Within a year of our marriage, I found out that he used to chat with camgirls in an escort website, he swears to me that he never met these women in person. He swore to never do it again. After we had a discussion about it and thinking I had forgiven him, I was suspicious and throughout time, I went crazy. I kept checking his phone when he wasn't looking, I kept trying to track his activity, asking him endless questions. That phase is over now and I do believe that he does not do it again. But I don't see him as man anymore. He has no passion, he hardly ever initiates sex and when he does its all about him, he also can't do it without taking pills. I asked him if he would like to see the doctor about it but he says this is normal for him. I have no physical proof of cheating or of maybe a porn addiction and I don't know what to think. I feel disgusting and undesired when I'm with him. At the beginning of our marriage, since sex was new to me I didn't think too much on the subject but it just keeps getting worse for me. Part of me feels like this but another part feels guilty because he is a good person and he is hard working, he encouraged me to develop my career in nursing, I know that part of him is caring but at the same time I feel like he discards me.
He even shares more with his mother than me. I don't have a good relationship with his mother because she interferes too much , she needs to call 3 times a day and be on the phone with him for an hour, once she came to stay 2 months at our home and acted like she owns the house, whenever she wants something or has an opinion on something he will do anything and if I disagree, he'll scold me in her presence. He also decided that the next time we move, his parents will come to live with us. 
I'm probably not an easy person as well but adding things up, I hardly see a future with this person. Its eating me up. Everyday I imagine myself being free from this even though I know I probably don't realize how difficult divorce is. He's aware of how I think and I even told him about this infatuation I developed for my co-worker and when I ask him about our marriage, he just says that he is happy with me and that the only thing that bothers him is my bad relationship with his mother. We've done counselling and we're in the same situation. Thank you for who ever took the time to read this.


----------



## Personal

So what do you want to happen?


----------



## Luckylucky

It sounds like you don’t love him anymore? 

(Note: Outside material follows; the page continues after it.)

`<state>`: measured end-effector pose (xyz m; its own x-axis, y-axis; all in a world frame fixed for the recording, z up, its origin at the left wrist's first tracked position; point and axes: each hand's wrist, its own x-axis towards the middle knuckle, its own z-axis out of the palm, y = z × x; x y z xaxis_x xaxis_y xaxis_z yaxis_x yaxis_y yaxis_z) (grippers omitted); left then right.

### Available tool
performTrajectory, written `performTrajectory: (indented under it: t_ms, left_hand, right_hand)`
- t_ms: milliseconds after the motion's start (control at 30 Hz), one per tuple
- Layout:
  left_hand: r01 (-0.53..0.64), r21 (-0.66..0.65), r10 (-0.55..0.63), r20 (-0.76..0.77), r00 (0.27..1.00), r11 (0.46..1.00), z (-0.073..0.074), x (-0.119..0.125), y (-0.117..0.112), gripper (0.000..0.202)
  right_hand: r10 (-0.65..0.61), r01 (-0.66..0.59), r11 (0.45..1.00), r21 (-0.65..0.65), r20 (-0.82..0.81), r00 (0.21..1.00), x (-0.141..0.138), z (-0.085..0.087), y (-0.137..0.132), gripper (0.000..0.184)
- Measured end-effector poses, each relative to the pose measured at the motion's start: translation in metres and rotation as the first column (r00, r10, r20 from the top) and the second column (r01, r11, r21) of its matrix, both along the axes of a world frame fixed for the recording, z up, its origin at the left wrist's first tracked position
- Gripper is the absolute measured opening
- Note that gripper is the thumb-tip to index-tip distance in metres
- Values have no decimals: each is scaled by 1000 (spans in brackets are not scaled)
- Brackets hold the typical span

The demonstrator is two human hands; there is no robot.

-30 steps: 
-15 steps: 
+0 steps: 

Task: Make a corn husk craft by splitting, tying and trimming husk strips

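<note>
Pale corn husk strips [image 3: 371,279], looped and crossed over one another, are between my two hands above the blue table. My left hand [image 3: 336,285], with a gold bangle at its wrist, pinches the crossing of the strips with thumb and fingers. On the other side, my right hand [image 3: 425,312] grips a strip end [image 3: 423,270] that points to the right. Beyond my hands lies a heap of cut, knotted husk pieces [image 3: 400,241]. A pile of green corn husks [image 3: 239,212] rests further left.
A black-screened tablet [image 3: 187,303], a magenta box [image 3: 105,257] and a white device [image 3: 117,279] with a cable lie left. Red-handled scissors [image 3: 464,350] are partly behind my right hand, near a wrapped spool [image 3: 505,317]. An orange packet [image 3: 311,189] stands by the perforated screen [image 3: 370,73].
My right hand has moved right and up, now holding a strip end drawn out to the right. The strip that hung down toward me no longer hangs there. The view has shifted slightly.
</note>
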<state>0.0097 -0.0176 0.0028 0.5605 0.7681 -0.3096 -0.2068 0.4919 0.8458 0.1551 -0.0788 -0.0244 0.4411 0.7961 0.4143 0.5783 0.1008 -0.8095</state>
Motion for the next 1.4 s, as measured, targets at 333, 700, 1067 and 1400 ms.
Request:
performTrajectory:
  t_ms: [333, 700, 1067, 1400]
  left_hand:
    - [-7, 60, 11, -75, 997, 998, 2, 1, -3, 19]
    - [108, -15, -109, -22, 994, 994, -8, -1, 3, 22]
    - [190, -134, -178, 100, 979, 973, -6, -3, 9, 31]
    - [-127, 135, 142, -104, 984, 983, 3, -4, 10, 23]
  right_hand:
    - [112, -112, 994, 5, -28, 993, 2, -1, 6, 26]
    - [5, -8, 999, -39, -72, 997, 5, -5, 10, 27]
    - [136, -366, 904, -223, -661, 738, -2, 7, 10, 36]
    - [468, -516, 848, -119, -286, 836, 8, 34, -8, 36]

I can see that a major issue might be that he’s very entwined with his mum & may be the reason why he’s not really into his marriage and looking for fantasy escapes, all the sexual difficulties etc. Most teenage boys distance themselves from mum and don’t want her breathing down their neck right?

How much contact do you have with your friends and family? It’s kind of nice when someone is close with their parents but this sounds too much. That’s fine, but in these situations I like to ask if there is any control from his end - does he try to stop you from seeing your friends or family, or make an effort to also be close with your family? Examine the dynamic there - is he only really close to her, or is he able to have close relationships with your family and above all; you.

The crush on your coworker isn’t ideal, but you’re aware and you’ve also told him loud and clear. Again, he’s loudly telling you the only issue in his life is that you don’t get along with his mum - it speaks volumes that your crush isn’t worrying him a lot more than his mother issue. He is also planning a future where his parents will live with you... I just don’t see him choosing you at all.


----------



## cpn3

Luckylucky said:


> It sounds like you don’t love him anymore?
> 
> I can see that a major issue might be that he’s very entwined with his mum & may be the reason why he’s not really into his marriage and looking for fantasy escapes, all the sexual difficulties etc. Most teenage boys distance themselves from mum and don’t want her breathing down their neck right?
> 
> How much contact do you have with your friends and family? It’s kind of nice when someone is close with their parents but this sounds too much. That’s fine, but in these situations I like to ask if there is any control from his end - does he try to stop you from seeing your friends or family, or make an effort to also be close with your family? Examine the dynamic there - is he only really close to her, or is he able to have close relationships with your family and above all; you.
> 
> The crush on your coworker isn’t ideal, but you’re aware and you’ve also told him loud and clear. Again, he’s loudly telling you the only issue in his life is that you don’t get along with his mum - it speaks volumes that your crush isn’t worrying him a lot more than his mother issue. He is also planning a future where his parents will live with you... I just don’t see him choosing you at all.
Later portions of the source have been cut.